Each one of us, as I’ve explained before, has a filter and a projector through which we meet reality. There is no such thing as pure reality; we all filter “reality” through our internal filter, then project out our inner biases on to others. Our filter and our projector comprise our cultural conditioning. It comes from our education, religion, early childhood, the family system or the family origin in which we grew up. It is also influenced by our maternal ancestral line and our paternal ancestral line. All of these patterns or formations that go into our filter and our projector are what we impose onto life. Yet the word “appreciation” literally means, “no prior experience”. So, to appreciate something or someone requires us to come without any prior experience or sensation, which is pretty much impossible because of the amount of stuff that we bring to each situation. Each of our filters differs. It could be that our filter is gathered around rejection, or abandonment, or we might have issues with authority figures or with women, or trust issues. Each one of us has a slightly different blend of these patterns or formations. In the East, in Hinduism, Buddhism and in Indian philosophy they call these samskaras. Samskara is the Sanskrit word for formation or pattern. These are the mental impressions, or recollections or psychological imprints which we bring to reality.

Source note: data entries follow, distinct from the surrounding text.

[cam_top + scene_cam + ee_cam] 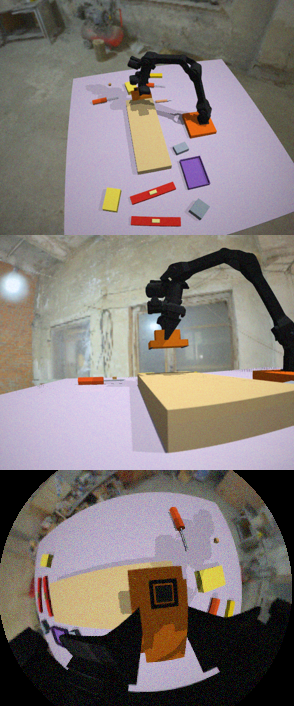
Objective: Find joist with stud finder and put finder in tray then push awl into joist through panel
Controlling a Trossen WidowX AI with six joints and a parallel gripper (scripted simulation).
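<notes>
My gripper (pixel 140 92) (pixel 167 337) (pixel 159 608) is shut on the orange stud finder (pixel 141 96) (pixel 154 344) (pixel 139 582). It holds it level, well above the far end of the pale wooden floor panel (pixel 149 139) (pixel 212 394) (pixel 90 597), with a clear gap under it in the exterior view. The square display on its top is dark in the wrist view. The awl (pixel 161 101), with a light orange handle and a short tip, lies on the table just right of the panel's far end. The purple tray (pixel 194 173) (pixel 60 636) is empty, right of the panel's near end. No joist shows.
A red-handled screwdriver (pixel 99 100) (pixel 90 381) (pixel 177 519) lies left of the panel; another (pixel 150 84) (pixel 214 606) lies beyond it, near a yellow block (pixel 129 87) (pixel 211 579). A grey block (pixel 181 148) sits between tray and arm base. Two red levels (pixel 142 196) (pixel 142 221) lie in front.
</notes>
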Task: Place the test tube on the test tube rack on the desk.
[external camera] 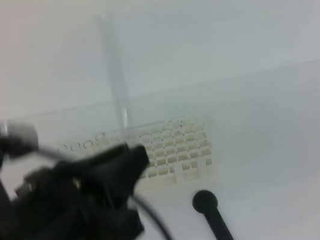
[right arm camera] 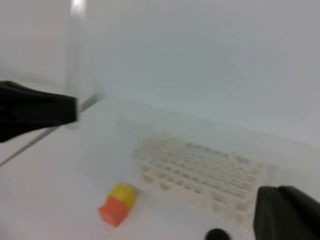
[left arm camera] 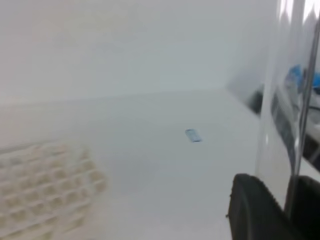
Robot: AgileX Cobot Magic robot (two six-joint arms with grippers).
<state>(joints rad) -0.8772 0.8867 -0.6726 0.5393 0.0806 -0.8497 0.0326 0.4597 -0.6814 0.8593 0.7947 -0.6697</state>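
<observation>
**Lowering the tube into a rack hole: keep it plumb**

You are working over the desk, a plain white top stretching well beyond your left gripper on every side. Below and just ahead of that gripper, the test tube rack is sitting flat on its short legs, its rows of square holes facing up. A black round-ended rod is lying on the desk to the right of your gripper, and a yellow-and-orange block is resting near the rack's front corner; neither one is in your way.

Your left gripper is pinching the test tube near its lower end, the clear glass rising upright high above the jaws; the left wrist view is showing it clamped between the black pads. The tube is hanging above the rack's left portion, not yet in any hole as far as I can judge.

Your right gripper is waiting with its jaws pressed together, holding nothing, off to the right of the rack.

Since you are gripping low, the tall free length is likely to sway, so keep it vertical, centre the bottom over one hole, descend slowly, and release only once the lattice is supporting the glass.
</observation>
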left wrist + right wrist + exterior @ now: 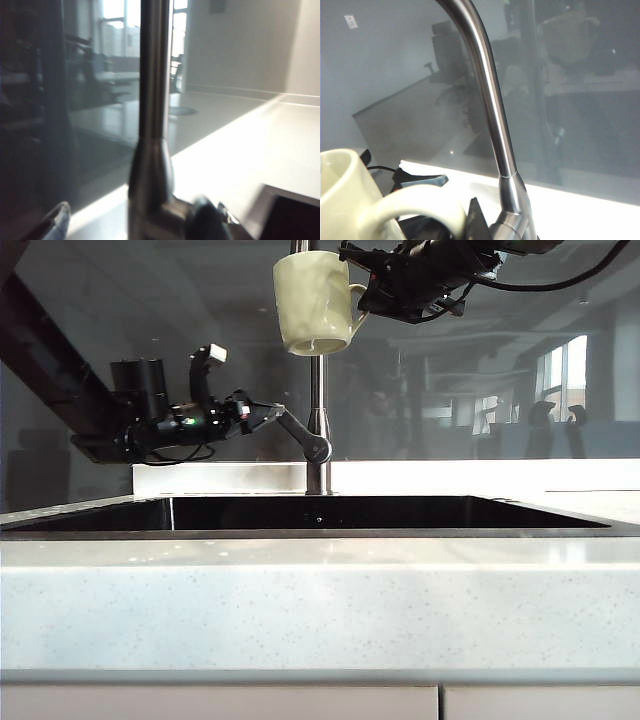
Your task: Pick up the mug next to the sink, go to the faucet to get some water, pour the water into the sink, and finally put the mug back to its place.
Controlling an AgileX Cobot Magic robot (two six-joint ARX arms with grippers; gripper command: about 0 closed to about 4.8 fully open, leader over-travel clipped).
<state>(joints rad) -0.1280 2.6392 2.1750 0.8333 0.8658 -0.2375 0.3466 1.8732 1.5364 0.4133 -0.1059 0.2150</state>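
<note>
The pale cream mug (313,302) hangs high over the sink (320,512), in front of the faucet (318,390) stem, base down and slightly tilted. My right gripper (366,298) reaches in from the upper right and is shut on the mug's loop handle (415,207). One dark finger (475,222) shows beside the handle. The spout tip is out of view and no water shows. My left gripper (272,417) is at the faucet's angled lever (300,437). It stands open (142,222), its fingers wide apart on either side of the faucet base (150,190) and lever knob (205,222).
A speckled off-white counter (320,610) runs along the sink's front. A low white ledge (480,476) and a dark glass wall (500,390) stand close behind the faucet. The left arm's black body (150,415) hangs over the sink's back left.
</note>
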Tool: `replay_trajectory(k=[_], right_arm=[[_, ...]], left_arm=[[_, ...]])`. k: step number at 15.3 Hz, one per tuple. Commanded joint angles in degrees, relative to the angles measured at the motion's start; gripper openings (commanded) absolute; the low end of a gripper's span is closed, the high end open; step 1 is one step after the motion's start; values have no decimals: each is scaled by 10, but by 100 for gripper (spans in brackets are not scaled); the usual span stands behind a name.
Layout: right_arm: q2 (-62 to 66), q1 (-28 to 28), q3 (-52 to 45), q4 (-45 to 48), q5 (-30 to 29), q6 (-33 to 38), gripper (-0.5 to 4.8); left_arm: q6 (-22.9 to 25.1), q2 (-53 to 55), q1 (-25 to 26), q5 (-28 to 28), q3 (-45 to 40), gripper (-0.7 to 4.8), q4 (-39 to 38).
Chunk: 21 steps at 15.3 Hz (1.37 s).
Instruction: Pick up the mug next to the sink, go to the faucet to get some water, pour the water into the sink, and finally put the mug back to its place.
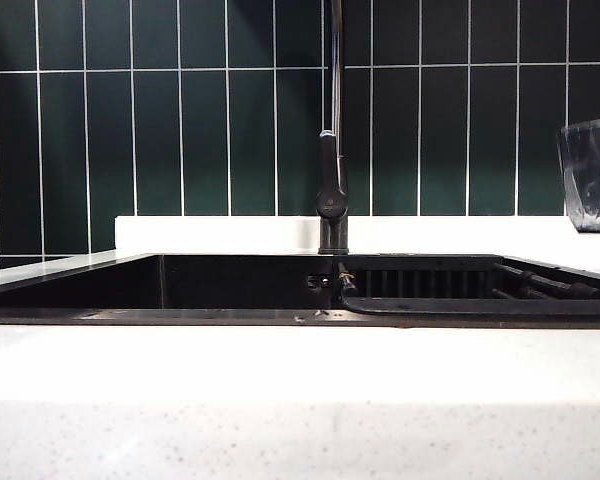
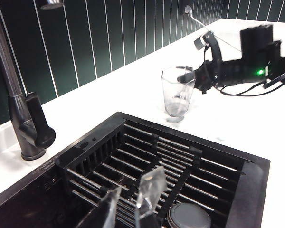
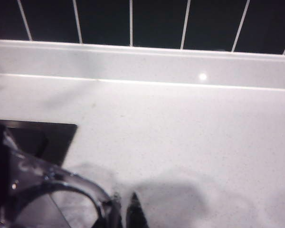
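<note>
Right gripper (image 2: 186,77): clenched on the rim of the mug (image 2: 176,91), fingers nearly together with the glass wall pinched between them; in the left wrist view its dark arm reaches in from the counter side, a green light glowing on its body.
Right gripper, own camera: fingertips (image 3: 135,211) dark and close together, just beside the clear curved rim of the mug (image 3: 52,190).
Left gripper (image 2: 130,199): hangs over the sink (image 2: 249,190), its clear fingers a little apart, holding nothing.
Mug: upright, a clear tapered tumbler; its base is at or just above the white countertop (image 2: 256,118), beside the sink's far corner; contact cannot be told.
Mug, exterior view: the mug (image 1: 590,175) shows at the right edge, before the dark green tiled wall (image 1: 180,110).
Sink: black basin with a slatted black rack (image 2: 152,166) inside and a round grey drain cover (image 2: 189,216) below.
Faucet (image 2: 26,118): dark pipe with a short lever, standing on the counter behind the sink, well apart from the mug.
</note>
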Motion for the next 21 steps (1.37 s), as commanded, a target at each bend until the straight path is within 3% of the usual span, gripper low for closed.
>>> replay_trajectory(k=[1, 15, 21], right_arm=[[15, 0, 2, 43, 19, 6, -2], [96, -17, 2, 124, -17, 59, -2], [101, -64, 2, 131, -103, 78, -2]], left_arm=[[0, -1, 0, 1, 0, 65, 9], [0, -1, 0, 3, 0, 65, 9], [0, -1, 0, 3, 0, 65, 16]])
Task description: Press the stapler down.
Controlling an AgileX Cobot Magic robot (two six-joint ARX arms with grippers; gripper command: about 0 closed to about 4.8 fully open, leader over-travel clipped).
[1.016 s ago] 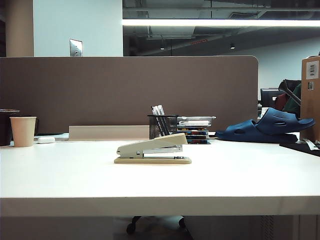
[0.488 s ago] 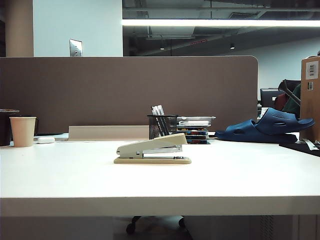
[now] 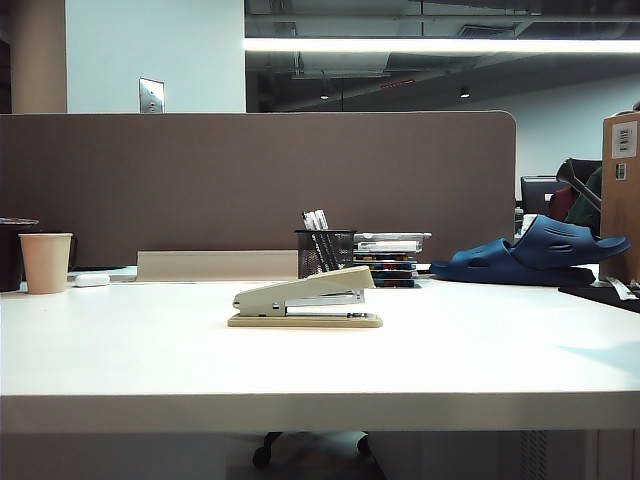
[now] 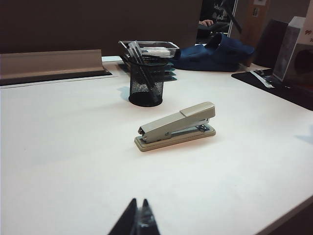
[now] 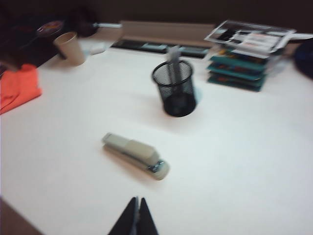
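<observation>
The stapler (image 3: pixel 306 299) lies flat mid-surface (image 3: pixel 150 350), arm raised, untouched. A pen cup (image 3: pixel 325 253) stands just behind it at 12 o'clock, a paper cup (image 3: pixel 46 262) far off at 9. Left end effector (image 4: pixel 139 215) and right end effector (image 5: pixel 135 215) hover well short of it, fingers pressed together, holding nothing

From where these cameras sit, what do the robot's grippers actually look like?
Very little shows. The left gripper appears as two thin, dark, pointed fingertips forming a narrow wedge. The right gripper looks the same: two slim black tips tapering to points. No cables, markings or arm bodies are visible, and neither arm shows in the exterior view.
</observation>
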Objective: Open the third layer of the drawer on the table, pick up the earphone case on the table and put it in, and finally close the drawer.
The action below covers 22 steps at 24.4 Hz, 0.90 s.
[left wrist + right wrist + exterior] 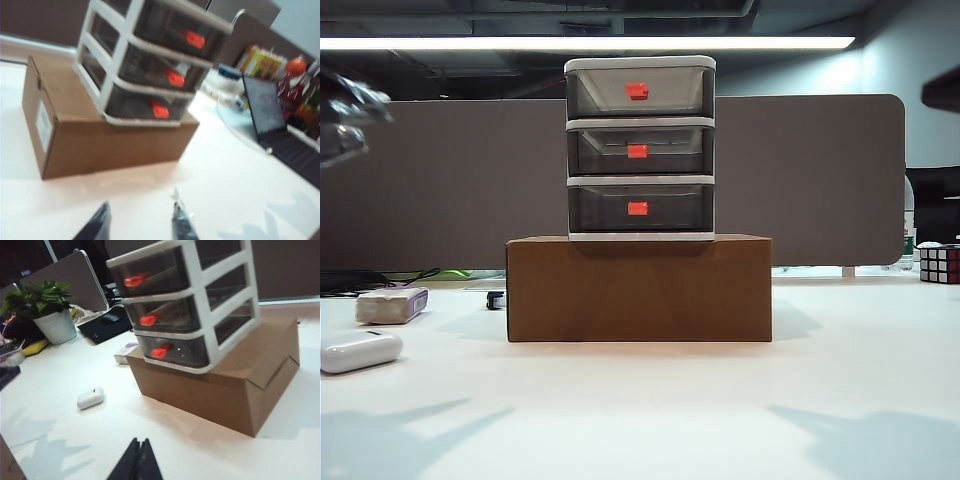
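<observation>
White counter carries a cardboard box topped by the drawer, all shut; left gripper jaws apart, right gripper jaws together, both well short, so opening the third layer by its handle likely comes first, earphone case waiting far left.

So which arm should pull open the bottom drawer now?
Neither is near yet. I'd lean left: the left gripper has its jaws apart and faces the third layer and its red handle, while the right gripper is shut. All three drawers are closed.
</observation>
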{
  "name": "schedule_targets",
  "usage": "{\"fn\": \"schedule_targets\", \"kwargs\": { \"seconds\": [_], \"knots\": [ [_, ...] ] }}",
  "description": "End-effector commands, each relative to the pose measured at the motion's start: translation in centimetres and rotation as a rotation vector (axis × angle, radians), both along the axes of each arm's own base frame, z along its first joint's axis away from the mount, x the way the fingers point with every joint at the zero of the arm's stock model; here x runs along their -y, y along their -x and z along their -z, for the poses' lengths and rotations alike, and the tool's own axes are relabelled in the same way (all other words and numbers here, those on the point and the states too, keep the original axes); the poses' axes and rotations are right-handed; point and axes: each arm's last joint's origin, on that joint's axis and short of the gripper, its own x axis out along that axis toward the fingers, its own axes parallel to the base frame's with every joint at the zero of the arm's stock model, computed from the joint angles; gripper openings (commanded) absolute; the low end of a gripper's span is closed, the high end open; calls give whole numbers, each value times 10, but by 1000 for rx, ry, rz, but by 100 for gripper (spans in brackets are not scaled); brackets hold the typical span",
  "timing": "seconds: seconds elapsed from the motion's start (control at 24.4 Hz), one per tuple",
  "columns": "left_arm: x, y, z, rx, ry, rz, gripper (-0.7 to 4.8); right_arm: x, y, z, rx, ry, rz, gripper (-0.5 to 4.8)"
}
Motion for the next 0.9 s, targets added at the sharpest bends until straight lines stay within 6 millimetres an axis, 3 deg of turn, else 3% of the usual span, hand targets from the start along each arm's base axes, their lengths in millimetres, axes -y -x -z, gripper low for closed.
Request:
{"fn": "schedule_targets", "kwargs": {
  "seconds": [0.04,0.29,0.57,0.82,0.9],
  "knots": [
    [12,-4,-7,67,-14,-27,150,-8,-4,-12,12,60,34,-5],
    [34,-22,0,68,-74,-18,152,-27,-20,-32,-16,134,-21,-5],
    [105,-79,-6,-23,-170,109,152,-48,-55,-42,-40,175,-37,-5],
    [136,-106,-14,-20,-171,117,151,-50,-59,-47,17,144,-46,-5],
    [147,-105,-14,-6,-215,21,146,-50,-59,-47,16,145,-43,-5]
  ]
}}
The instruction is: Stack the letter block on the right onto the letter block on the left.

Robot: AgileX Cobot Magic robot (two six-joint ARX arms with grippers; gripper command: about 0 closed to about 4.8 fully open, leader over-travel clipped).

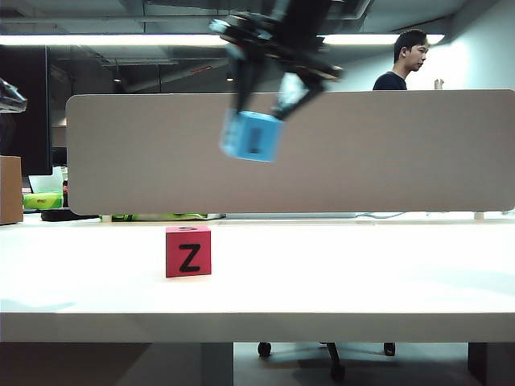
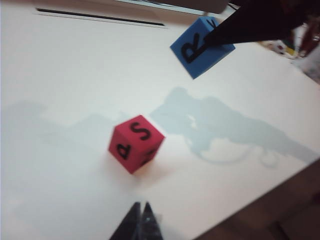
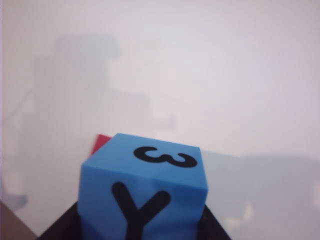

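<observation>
A red letter block point(image 1: 188, 251) marked Z stands on the white table point(image 1: 362, 281), left of centre; the left wrist view shows the red block point(image 2: 136, 143) with S and P faces. High above it and slightly to the right hangs a blue letter block point(image 1: 252, 136), held by my right gripper point(image 1: 261, 100), whose dark fingers press its two sides. In the right wrist view the blue block point(image 3: 142, 190) shows a Y and a 3, with a sliver of the red block point(image 3: 101, 142) behind it. My left gripper point(image 2: 140, 206) is shut and empty, low over the table near the red block.
A long beige partition point(image 1: 402, 153) runs behind the table. A cardboard box point(image 1: 10, 189) and green items point(image 1: 42, 200) sit at the far left. A person point(image 1: 402, 60) stands behind the partition. The table's front edge point(image 2: 260, 200) lies close to the left gripper.
</observation>
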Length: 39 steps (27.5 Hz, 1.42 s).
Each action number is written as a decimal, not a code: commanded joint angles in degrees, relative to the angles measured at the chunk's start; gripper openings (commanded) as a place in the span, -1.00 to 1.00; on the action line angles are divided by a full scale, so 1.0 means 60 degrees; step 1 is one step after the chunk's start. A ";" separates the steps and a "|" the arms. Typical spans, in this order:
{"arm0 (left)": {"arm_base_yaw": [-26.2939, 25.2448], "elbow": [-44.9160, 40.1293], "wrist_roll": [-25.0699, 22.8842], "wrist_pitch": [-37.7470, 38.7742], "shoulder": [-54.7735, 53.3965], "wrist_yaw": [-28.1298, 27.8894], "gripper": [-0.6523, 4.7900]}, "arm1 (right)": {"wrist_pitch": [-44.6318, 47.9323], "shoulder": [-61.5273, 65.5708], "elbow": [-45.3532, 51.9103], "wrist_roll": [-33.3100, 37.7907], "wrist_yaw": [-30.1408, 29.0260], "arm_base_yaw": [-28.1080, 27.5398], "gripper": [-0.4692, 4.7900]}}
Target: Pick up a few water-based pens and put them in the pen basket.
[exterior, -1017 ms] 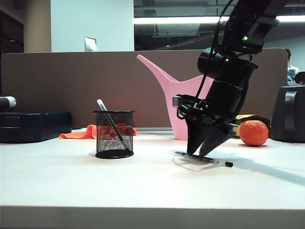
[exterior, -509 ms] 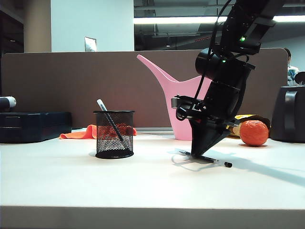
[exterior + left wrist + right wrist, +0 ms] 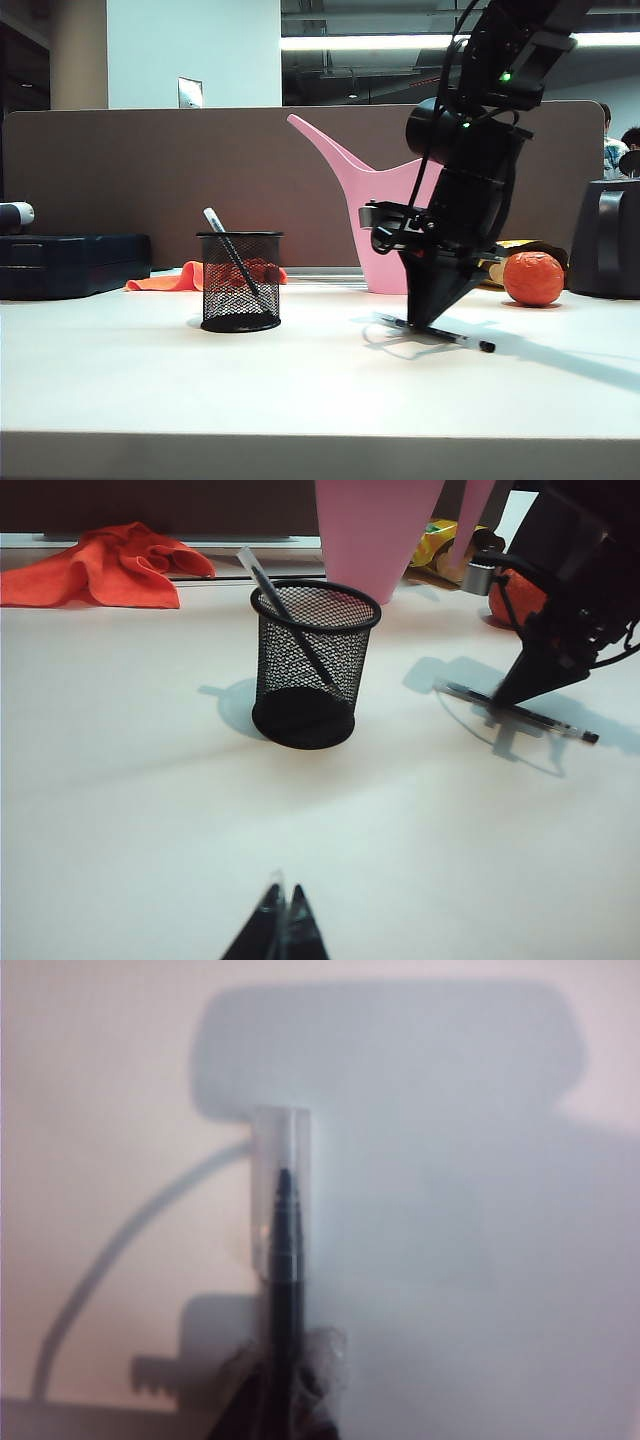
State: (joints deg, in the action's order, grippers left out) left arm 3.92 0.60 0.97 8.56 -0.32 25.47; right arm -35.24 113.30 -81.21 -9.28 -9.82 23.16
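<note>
On the right side of the table [image 3: 300, 390], we have the right hand [image 3: 428, 322] down at the surface with its jaws pinched tight on a water-based pen [image 3: 462, 340], which lies flat with its black tip pointing away to the right. From the right wrist view the barrel of the gripped pen [image 3: 282, 1250] runs straight out from between the fingertips, so the pinch looks centred across the barrel (though we cannot tell how far along its length it sits).

Over to the left, well apart from it, stands the pen basket [image 3: 239, 282], upright, with another pen [image 3: 229, 256] leaning inside, its whitish cap poking above the rim. The left hand [image 3: 281, 935] hangs low over bare table short of the basket, fingertips together, holding nothing.

So what could spoil this? We reckon the thin, smooth barrel is the worry: gripped off its middle, it could swivel or droop on the lift and slide free. Then the basket's mouth is narrow and already has a leaning pen across it, so a tilted pen could catch the rim or that cap and tip the light mesh cup. The pink watering can [image 3: 375, 215] stands just behind the arm, and a wide swing might clip it.
</note>
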 commanded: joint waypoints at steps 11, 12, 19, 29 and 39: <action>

What we tend to do in our response to life is to split off from these patterns within ourselves and project them out onto others. We project them onto Trump, Boris Johnson, spouses, friends, lovers. We do this relentlessly and wonder why we stay stuck or why we don’t move forward. It is my suggestion that the reason that we have incarnated in this lifetime and the reason we are actually here is to heal these patterns. The main purpose of our lifetime is to take responsibility for moving through these ancestral patterns. Even as parents, if we were more honest, we would see how we project our stuff, a lot of it unconscious, onto our children. Instead of taking responsibility for it, and looking into ourselves and recognising that we are here to heal our own stuff and not project it onto others.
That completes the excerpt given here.